И словно раскат грома, звучит залп передней шеренги, окутавшейся дымом, а ближние ряды всадников будто натыкаются на мощную волну. Наступает мгновенное замешательство, лошади ржут и пятятся, слышатся вопли всадников, и трава перед нами оказывается усеянной телами; скачущие следом конники врезаются в кучи павших лошадей и людей, стараясь перепрыгнуть или обогнуть их, давят и топчут своих, превращая в кровавое месиво.

— Огонь! — ревет Кэмпбелл, перекрывая шум, и дула стоящей шеренги выплевывают пули в толпу. Та вздрогнула от удара, и задние ряды русских затормозили и пришли в замешательство: крики, падения, лошади мечутся, сверкают сабли. Когда дым рассеялся, нашим взорам предстала окровавленная куча из людей и животных, копошащаяся прямо в нескольких ярдах перед склонившимися на колено гайлендерами. Кое-кто из наших историков утверждает, что Кэмпбелл отдал приказ раньше, чем противник подошел на близкую дистанцию, но перед вами тот, кто может засвидетельствовать, как один русский в шлеме с гребнем и в голубом мундире подкатился буквально под ноги к нам. Смуглому горцу рядом со мной даже не понадобилось на шаг выйти из строя, чтобы вонзить штык в тело поверженного врага.
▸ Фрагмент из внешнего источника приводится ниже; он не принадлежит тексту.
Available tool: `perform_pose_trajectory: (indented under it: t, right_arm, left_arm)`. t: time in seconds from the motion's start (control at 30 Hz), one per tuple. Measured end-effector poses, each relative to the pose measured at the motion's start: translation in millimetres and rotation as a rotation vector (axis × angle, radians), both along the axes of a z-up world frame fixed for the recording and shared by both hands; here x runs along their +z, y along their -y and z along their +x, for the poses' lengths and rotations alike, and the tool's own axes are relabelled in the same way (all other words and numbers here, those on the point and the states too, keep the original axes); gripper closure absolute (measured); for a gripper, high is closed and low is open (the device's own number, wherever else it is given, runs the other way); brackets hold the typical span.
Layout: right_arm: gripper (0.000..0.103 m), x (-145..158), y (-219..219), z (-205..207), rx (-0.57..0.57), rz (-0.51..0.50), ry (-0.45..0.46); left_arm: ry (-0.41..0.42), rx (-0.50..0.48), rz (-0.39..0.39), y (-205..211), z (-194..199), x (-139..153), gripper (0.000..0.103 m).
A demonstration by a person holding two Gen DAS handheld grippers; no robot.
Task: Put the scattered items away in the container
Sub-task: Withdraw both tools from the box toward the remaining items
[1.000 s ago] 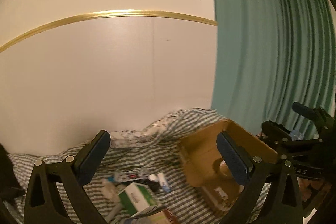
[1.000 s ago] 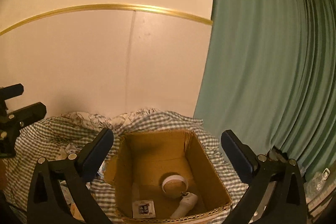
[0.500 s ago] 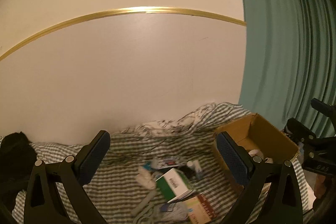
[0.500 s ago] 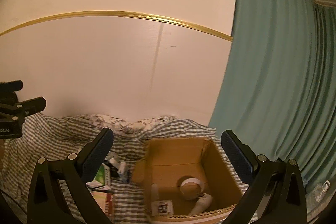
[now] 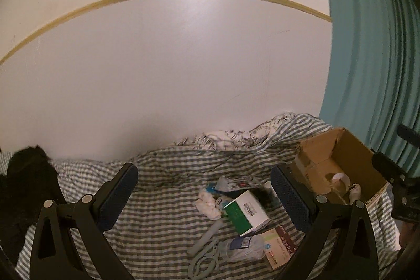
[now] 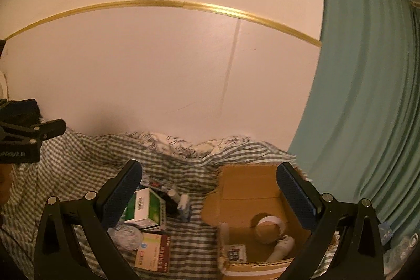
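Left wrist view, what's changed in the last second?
Both grippers swung left: the brown cardboard box slid to the view's right edge, and the green and white carton now lies between the open left gripper fingers. Nothing grasped or released; right gripper open too.

You have one cardboard box [image 6: 252, 188] holding one tape roll [image 6: 267, 225], one white tube [image 6: 282, 248] and one small card [image 6: 236, 252]. Outside it you have two cartons: one green-white [image 5: 246, 211], one red-cream [image 5: 279, 246]. Smaller clutter is too blurred to count.
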State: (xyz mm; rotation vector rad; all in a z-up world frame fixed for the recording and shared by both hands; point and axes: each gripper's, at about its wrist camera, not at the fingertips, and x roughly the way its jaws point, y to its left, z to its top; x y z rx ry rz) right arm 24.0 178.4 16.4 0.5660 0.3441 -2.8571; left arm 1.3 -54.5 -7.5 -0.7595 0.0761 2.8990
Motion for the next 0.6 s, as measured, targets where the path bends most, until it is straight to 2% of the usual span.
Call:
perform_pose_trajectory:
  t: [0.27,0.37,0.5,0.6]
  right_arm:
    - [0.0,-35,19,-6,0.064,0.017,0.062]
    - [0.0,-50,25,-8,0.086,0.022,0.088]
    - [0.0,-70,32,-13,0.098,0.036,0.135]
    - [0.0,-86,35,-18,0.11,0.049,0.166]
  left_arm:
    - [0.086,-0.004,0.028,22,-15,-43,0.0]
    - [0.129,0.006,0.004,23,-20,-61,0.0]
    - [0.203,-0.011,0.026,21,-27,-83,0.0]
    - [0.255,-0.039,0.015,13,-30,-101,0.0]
По Девяносто третьему прокатился крик. Первая шеренга качнулась вперед, но Кэмпбелл не дремал, тут же одернув их.

— К черту ваше рвение! Стоять! Перезаряжай!
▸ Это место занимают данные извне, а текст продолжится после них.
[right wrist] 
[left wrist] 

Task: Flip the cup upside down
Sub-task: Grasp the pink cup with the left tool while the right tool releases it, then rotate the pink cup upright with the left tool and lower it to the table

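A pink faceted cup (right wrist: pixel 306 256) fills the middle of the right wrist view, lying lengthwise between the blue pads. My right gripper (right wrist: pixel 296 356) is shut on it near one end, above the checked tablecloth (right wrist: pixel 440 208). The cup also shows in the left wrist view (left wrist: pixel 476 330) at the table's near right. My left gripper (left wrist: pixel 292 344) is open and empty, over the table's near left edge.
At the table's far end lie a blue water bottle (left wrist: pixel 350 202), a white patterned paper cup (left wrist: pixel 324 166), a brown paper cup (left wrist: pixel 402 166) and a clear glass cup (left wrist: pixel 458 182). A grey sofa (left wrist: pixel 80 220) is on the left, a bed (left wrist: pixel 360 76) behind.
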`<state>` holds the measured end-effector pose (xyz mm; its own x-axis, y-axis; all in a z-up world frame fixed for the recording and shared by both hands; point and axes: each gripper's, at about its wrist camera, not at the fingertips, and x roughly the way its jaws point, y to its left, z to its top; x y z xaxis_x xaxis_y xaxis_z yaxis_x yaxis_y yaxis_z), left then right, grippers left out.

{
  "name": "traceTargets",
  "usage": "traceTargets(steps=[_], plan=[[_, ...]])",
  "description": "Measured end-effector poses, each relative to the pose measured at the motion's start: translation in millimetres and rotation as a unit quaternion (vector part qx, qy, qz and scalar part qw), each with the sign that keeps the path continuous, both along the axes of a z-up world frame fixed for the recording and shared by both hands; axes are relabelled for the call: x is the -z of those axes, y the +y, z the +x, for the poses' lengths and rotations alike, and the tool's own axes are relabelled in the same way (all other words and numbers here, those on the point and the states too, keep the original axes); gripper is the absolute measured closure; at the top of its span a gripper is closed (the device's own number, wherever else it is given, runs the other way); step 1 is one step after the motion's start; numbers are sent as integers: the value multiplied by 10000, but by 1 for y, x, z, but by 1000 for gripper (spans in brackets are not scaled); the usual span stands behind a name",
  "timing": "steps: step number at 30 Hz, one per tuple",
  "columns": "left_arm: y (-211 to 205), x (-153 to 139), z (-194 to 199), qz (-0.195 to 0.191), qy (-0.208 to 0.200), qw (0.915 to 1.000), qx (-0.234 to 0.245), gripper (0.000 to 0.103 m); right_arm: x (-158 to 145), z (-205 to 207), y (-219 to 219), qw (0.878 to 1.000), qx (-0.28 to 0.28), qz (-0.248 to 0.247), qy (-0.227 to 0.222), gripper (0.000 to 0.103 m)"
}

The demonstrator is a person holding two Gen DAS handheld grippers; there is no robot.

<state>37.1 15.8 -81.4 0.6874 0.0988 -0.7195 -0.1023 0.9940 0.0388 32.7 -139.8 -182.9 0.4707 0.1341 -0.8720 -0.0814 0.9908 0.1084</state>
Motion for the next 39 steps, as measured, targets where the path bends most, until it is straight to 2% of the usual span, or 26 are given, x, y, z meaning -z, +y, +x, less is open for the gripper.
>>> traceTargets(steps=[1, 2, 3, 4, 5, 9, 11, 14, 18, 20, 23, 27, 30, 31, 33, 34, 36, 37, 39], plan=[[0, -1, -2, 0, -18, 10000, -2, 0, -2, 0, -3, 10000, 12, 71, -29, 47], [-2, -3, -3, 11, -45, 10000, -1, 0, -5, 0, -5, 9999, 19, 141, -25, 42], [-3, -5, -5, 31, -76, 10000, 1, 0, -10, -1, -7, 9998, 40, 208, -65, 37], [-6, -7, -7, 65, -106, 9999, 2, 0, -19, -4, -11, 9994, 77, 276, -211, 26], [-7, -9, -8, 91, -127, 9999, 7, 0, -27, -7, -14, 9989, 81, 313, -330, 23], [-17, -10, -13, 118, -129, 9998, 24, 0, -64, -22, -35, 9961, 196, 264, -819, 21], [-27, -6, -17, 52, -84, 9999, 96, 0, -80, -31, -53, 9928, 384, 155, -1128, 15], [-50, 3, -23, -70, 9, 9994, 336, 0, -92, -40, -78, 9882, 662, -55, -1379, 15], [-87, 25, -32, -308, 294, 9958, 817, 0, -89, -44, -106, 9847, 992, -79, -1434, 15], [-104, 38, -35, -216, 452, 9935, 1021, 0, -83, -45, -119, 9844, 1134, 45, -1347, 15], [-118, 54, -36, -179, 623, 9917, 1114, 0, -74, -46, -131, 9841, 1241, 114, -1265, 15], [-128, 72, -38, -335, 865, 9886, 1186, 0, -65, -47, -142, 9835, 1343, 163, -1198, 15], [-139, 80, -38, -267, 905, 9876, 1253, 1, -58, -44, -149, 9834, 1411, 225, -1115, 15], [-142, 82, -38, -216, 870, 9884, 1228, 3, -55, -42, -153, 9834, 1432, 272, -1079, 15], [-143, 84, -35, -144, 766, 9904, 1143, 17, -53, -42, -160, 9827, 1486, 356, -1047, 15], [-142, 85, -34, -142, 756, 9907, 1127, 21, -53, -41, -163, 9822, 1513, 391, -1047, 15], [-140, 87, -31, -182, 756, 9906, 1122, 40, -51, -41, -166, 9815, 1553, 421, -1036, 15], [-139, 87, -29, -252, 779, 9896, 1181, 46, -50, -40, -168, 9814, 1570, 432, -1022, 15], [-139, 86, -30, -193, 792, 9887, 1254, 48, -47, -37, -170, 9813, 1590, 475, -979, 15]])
Солдаты подались назад, ворча как псы, Кэмпбелл повернулся, невозмутимо оценивая понесенный противником урон. В куче трепыхались лошади, люди, ничего не разбирая, пытались выбраться на свободу, стоны и вопли были ужасными, а смрад, разливавшийся оттуда, был таким густым, что его, казалось, можно потрогать. Большая часть русских эскадронов отошла, перестраиваясь, и на миг мне подумалось, что они атакуют снова, но потом московиты повернули назад, к высотам, смыкая ряды на марше.

— Отлично, — произнес Кэмпбелл, возвращая клинок в ножны.
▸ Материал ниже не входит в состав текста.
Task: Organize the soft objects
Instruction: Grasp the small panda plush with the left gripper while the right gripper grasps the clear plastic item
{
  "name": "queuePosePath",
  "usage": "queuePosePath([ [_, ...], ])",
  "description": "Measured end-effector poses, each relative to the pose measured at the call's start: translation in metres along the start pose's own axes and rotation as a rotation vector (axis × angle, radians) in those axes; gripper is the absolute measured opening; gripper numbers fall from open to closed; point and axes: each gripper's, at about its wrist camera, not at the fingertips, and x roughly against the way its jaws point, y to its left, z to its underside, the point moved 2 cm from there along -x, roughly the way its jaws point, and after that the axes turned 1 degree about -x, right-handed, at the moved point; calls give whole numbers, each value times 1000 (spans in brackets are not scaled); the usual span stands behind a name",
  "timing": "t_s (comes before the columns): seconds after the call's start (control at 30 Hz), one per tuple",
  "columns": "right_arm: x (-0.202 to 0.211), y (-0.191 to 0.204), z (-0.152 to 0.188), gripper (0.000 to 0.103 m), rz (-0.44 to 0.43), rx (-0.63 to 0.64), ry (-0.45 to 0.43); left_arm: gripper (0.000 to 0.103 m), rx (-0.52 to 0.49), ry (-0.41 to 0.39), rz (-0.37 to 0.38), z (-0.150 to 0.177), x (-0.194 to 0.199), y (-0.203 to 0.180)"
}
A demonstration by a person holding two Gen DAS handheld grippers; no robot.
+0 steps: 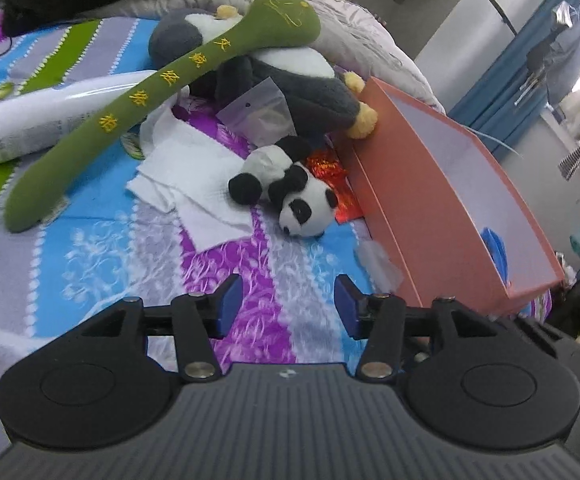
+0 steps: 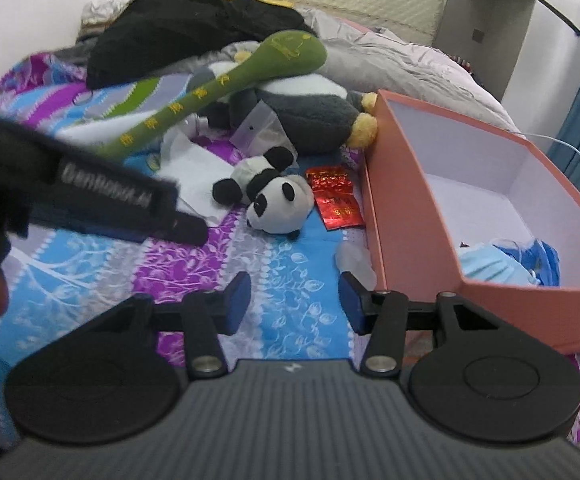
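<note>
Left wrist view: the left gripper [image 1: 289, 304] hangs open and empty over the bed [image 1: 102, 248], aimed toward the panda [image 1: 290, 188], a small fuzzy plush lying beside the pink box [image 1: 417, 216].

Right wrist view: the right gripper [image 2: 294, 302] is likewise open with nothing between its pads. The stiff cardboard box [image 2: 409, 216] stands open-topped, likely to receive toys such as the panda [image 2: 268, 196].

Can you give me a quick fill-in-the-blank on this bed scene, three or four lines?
1. The small panda plush lies on the ____ bedspread.
2. The pink box stands to the panda's ____ in both views.
3. The long green plush rests across the grey ____ plush.
4. Both hand-held grippers' jaws hold ____.

Missing: striped; right; penguin; nothing
</note>
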Motion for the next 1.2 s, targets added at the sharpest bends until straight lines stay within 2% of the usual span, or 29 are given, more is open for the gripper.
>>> queuePosePath([
  [0.23, -41, 8, 4, 34, 78, 96, 33, 57, 60, -12, 49, -22, -43, 4],
  [0.37, -58, 11, 9, 33, 151, 164, 34, 57, 91, -13, 87, -33, -62, 5],
  [0.57, -76, 18, 17, 27, 244, 291, 24, 66, 136, -14, 139, -48, -82, 5],
  [0.67, -81, 19, 18, 27, 285, 336, 18, 66, 155, -13, 138, -53, -89, 6],
  [0.8, -89, 15, 21, 27, 299, 328, 48, 66, 189, -11, 155, -59, -99, 9],
  [0.87, -91, 17, 22, 27, 310, 349, 47, 66, 197, 10, 140, -59, -104, 10],
  [0.93, -91, 17, 23, 20, 304, 348, 52, 66, 190, 33, 149, -59, -110, 11],
  [1.0, -93, 16, 22, 20, 293, 336, 54, 66, 200, 51, 172, -60, -114, 13],
  [1.1, -92, 14, 22, 15, 285, 323, 58, 66, 193, 52, 158, -62, -118, 15],
  [1.2, -95, 11, 23, 13, 278, 323, 55, 65, 205, 72, 178, -61, -126, 17],
])
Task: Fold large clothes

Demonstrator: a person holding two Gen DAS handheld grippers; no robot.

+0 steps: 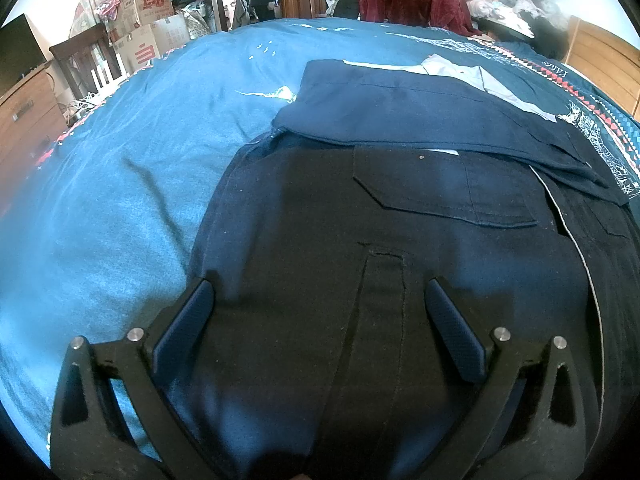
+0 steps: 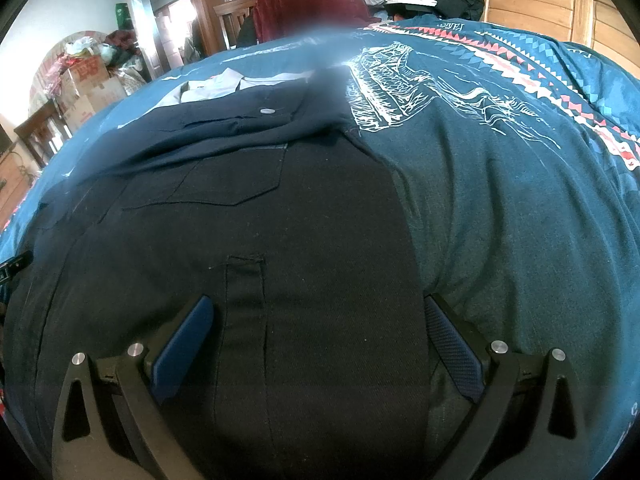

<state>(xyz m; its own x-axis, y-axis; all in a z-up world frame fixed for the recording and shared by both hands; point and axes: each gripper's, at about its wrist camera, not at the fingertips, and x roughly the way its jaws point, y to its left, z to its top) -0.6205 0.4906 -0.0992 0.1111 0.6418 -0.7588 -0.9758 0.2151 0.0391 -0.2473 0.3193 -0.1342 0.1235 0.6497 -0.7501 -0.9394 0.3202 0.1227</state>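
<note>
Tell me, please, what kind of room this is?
Most likely a bedroom in a home, used also for storage. A dark navy garment lies spread on a bed with a blue printed quilt, a wooden headboard stands behind it, and stacked cardboard boxes fill one corner.

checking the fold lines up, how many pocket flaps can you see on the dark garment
2: one pocket flap on the left gripper's side, another pocket flap on the right gripper's side. The folded-over upper part may hide more.

Red print on cardboard boxes (image 1: 144, 20) upper left and white script on bedspread (image 2: 452, 24) upper right, both too blurred to read; nothing else legible.
</note>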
— В Галлоугейте никогда не увидишь столько удаляющихся спин, сэр Колин, — донесся чей-то голос, и все загоготали. Солдаты выкрикивали ехидные словечки и потрясали оружием, а Кэмпбелл ухмыльнулся и снова разгладил усы. Потом заметил меня, ни на ярд не сдвинувшегося с места с самого начала атаки, — настолько я оцепенел — и подошел ближе.